People looking for language resources will actually find the shit they're looking for, and the name actually tells you something about what it does, which is nice.
fluxlang is what people should be searching for and we'll continue to point that out in future blog posts, documentation, #fluxlang on Twitter and SO and everywhere else. People got there with Go, so I assume people will get there with Flux if the language is successful.
I'm the dir. of eng. for the team building flux. Before that, I built a transactional SQL system (during peak NoSQL hype). I like SQL.
After a year+ of watching people use InfluxQL and thinking about the types of user experiences that timeseries specific platforms can offer - I'm eager to see flux enter the world.
People like exploratory and notebook like environments. Building a language that integrates with those workflows and even supports a REPL for writing queries is a nice fit to this space.
InfluxDB chooses a non-relational data model. Timeseries queries almost all filter on terms, partition, window, group - and then apply a sequence of functions to those groups. Most queries end up using SQL analytic functions that many users aren't experienced using... while mapping a only vaguely-relational (and very non-normalized) data model to boot.

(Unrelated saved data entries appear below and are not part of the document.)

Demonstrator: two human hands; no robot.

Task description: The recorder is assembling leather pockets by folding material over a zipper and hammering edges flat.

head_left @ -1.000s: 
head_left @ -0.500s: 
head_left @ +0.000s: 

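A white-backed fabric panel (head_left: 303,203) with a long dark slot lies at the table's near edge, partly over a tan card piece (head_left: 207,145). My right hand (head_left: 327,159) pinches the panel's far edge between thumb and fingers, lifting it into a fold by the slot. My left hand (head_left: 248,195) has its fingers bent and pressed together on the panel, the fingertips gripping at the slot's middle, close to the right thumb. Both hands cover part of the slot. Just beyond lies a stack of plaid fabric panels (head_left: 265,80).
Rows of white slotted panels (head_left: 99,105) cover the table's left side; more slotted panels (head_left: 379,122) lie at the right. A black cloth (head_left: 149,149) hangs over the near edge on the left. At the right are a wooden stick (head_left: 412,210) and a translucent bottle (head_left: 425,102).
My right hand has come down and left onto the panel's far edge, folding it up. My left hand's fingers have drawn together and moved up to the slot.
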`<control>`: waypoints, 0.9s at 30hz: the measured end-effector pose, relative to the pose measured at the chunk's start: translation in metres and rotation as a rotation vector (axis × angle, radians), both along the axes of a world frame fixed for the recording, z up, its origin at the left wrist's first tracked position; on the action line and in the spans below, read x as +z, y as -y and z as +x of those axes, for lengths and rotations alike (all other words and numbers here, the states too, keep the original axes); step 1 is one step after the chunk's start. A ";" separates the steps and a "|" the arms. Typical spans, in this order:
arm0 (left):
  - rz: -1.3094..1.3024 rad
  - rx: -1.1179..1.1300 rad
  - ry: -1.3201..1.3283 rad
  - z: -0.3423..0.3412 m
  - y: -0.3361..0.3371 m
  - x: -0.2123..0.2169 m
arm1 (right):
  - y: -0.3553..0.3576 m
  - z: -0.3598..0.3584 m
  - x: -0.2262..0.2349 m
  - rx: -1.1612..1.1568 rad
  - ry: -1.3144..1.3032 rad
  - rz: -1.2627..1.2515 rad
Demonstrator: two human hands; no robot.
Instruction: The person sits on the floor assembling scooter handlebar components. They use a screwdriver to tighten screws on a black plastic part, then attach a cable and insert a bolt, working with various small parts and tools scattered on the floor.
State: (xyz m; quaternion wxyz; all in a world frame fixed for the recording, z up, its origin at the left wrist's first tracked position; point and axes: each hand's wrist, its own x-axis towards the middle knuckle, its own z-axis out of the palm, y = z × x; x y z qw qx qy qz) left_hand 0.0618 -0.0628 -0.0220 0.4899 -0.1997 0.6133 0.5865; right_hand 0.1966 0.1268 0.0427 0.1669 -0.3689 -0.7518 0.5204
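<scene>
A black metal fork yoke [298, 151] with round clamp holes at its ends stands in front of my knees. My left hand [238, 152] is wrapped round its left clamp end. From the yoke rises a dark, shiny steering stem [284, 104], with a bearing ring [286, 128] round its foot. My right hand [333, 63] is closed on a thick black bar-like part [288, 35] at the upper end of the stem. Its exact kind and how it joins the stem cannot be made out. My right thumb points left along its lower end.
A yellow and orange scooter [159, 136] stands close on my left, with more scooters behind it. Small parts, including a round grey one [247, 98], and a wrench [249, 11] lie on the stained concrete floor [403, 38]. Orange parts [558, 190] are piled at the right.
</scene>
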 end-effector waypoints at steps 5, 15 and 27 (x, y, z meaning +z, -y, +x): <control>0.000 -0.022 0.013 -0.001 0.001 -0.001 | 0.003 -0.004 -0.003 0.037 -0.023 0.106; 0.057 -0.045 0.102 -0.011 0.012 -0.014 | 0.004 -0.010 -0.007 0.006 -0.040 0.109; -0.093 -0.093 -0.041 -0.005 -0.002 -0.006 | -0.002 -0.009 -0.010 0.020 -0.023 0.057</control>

The timeseries space is visual - visual tooling really matters. SQL isn't an easy fit there, either. It is hard to write SQL incrementally or to interpret just part of a SQL query to show intermediate results. Additionally, users expect a large set of non-standard SQL functions to be builtin.
There are competing systems betting explicitly on SQL and others choosing a functional approach, a strong competition of ideas and practices which should be a win for end-users.
(And to correct the above comment, flux expresses select, project, and join operators.)
when making a new project I honestly believe the best way of doing it is documenting other projects, in this case SQL, datalog, etc and why the choices they made were not what you wanted and the alternatives and why $x was chosen, this way if people disagree with your design you can refer to the research you did.
I'd be interested in seeing a language that can take full advantage of the architecture in Out of the Tarpit.
It's always touted as a must read paper but I haven't seen many inroads towards something truly Functional-Relational.
I don't think a new query language is the solution to the problem. SQL isn't that bad. Sure, for sanity, every language has a reimplementation of SQL syntax using whatever abstractions available. But even if you don't go SQL, you've got datalog.
A language being 40 to 50 years old doesn't make it a problem. I'm speaking English - that's been through 2000 years of iteration. I don't think that makes it a good candidate for a ground up rethink when so much thought by great thinkers has already gone into it.
You can check out Bistro [1] which is an alternative to SQL-like languages and to set-oriented approaches in general. It focuses on column operations (formally, functions) as opposed to having only set operations. It is pricesely why it works well for time series and it is why it has been used for stream processing.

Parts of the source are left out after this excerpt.